L'année 2009 est la première année de mise en oeuvre de la convention d'objectif et de gestion entre la CNAF et l'Etat.
Les chiffres montrent que nous sommes sur la bonne voie pour remplir notre objectif de 200.000 places de plus d'ici 2012 :
- plus de 21 000 enfants supplémentaires ont été accueillis chez les assistants maternels,
- plus de 13 000 places de crèche ont été créées,
- la meilleure utilisation des places de crèches a permis d'accueillir plus de 32 400 enfants supplémentaires.
3. Sur la branche accidents du travail et maladies professionnelles, qui devrait en toute logique être structurellement équilibrée, ma priorité est d'améliorer la prévention des risques professionnels et de réduire la pénibilité. C'est un volet important de notre réforme des retraites, car si nous voulons travailler plus longtemps, nous devons travailler mieux.

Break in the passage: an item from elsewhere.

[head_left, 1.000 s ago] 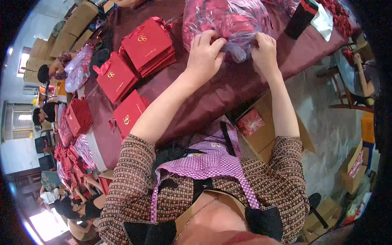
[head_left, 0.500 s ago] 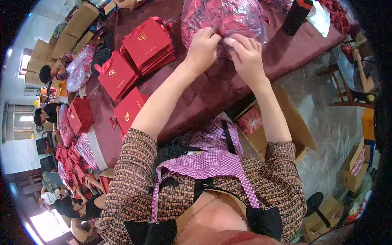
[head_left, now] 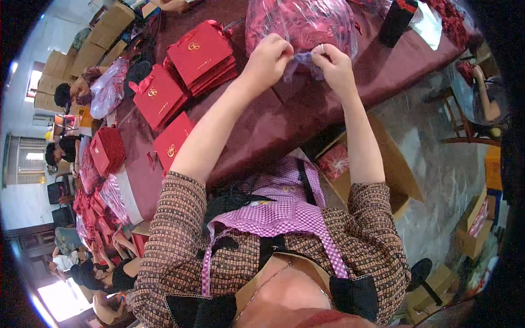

A ce titre, j'ai présenté, lors du Conseil d'orientation des conditions de travail (COCT) du 11 mai 2010 dernier, les grandes lignes du deuxième plan « santé au travail » pour la période 2010-2014. L'objectif est de réduire de 25% les accidents du travail et d'endiguer la progression des maladies professionnelles.
Le développement des politiques de prévention, en particulier par des incitations financières, doit permettre d'atteindre ces objectifs :
- la loi de financement de la sécurité sociale pour 2010 a instauré un système de « bonus malus ». Ce dernier permet de créer des incitations financières pour les entreprises qui investissent dans la prévention et d'avoir, au contraire, des mécanismes de majoration des cotisations pour celles qui exposent leurs salariés à des risques exceptionnels.
- la réforme de la tarification des AT-MP était nécessaire compte tenu de la complexité du système. Des règles plus simples et plus lisibles, ce sont aussi des règles plus incitatives : quand le coût d'un accident du travail apparaît clairement et rapidement dans les comptes de l'entreprise, les employeurs sont incités à améliorer leur politique de prévention. Cette réforme a été adoptée à l'unanimité par les partenaires sociaux et je viens de signer le décret permettant sa mise en oeuvre. Elle s'appliquera de façon progressive sur la base des AT/MP de 2010 et fera l'objet d'un premier bilan dès fin 2012.
4. Je terminerai par la prise en charge des personnes âgées et des personnes handicapées en laissant le soin à Nora Berra de compléter mes propos.
Une partie importante des financements provient de l'assurance maladie : cela représente un tiers des 45 milliards d'euros de financements publics octroyés à ce secteur.
Dans un contexte où nos comptes sociaux sont en déficit, notre priorité cette année était de mieux ajuster les dépenses à la réalité des besoins.
Ainsi, en vertu de la rationalisation de la procédure budgétaire, les crédits destinés au financement des établissements médico-sociaux pour personnes handicapées comme pour personnes âgées sont désormais octroyés uniquement au moment où les places nouvelles sont effectivement ouvertes, et non au moment de l'engagement juridique de ces créations.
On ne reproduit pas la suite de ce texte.